Demons vs. Mankind Concept

My friend and part of my oft mentioned roleplaying group., Reuben Ternes, and I got to talking one day about writing a book together. After a few brainstorming sessions, we settled on a semi-futuristic society where demons rose up and waged war with mankind. Ultimately, mankind is losing has been beaten back to heavily fortified holy grounds by the armies of Hell.

While this is not a unique concept, our angle was to paint the demons as sympathetic characters who had been abused and tortured by mankind and its religious zealots. While they are no doubt craven beasts from Hell bent on “doing what demon do”, they have also suffered at the hands of man, having had friends and loved ones captured or destroyed by way of the religious rituals of humans.

As excited as I am about this idea, I had to step back to focus on my own book. I hope to revisit this with Reuben at some point in the future, however.

Enjoy!

Balthazaar heard the last of the priest’s last precious, life-sustaining air gurgle from his mouth. With a flick of his wrist he snapped the elderly man’s neck for good measure and then tossed the broken body to the church floor where nearly a dozen other clergymen lay torn and bloodied.
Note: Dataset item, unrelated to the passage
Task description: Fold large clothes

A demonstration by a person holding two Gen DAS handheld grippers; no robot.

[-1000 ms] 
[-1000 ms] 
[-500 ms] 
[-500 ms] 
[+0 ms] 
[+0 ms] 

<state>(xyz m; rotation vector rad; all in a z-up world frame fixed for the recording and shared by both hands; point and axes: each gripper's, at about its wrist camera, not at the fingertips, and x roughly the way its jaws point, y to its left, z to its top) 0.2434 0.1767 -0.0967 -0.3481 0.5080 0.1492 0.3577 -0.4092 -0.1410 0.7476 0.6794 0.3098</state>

He spat on the priest’s corpse, the gob of phlegm sizzling loudly as it began to fry the deceased man’s sightless eyeball. Seconds later the orb popped, unable to withstand the acidic nature of the greater demon’s spit. Balthazaar curled up one corner of his mouth with disdain.

He was a general in his Lord’s army but first and foremost he was a Bael’a’an, a child of Bael, ruler of the Ninth Circle and overseer of all the Eastern lands of men. The burden, laden heavily upon his shoulders by the Lord of Flies himself, was to decimate these places of opposition where men came to pray for blessings to support their own desires in this war.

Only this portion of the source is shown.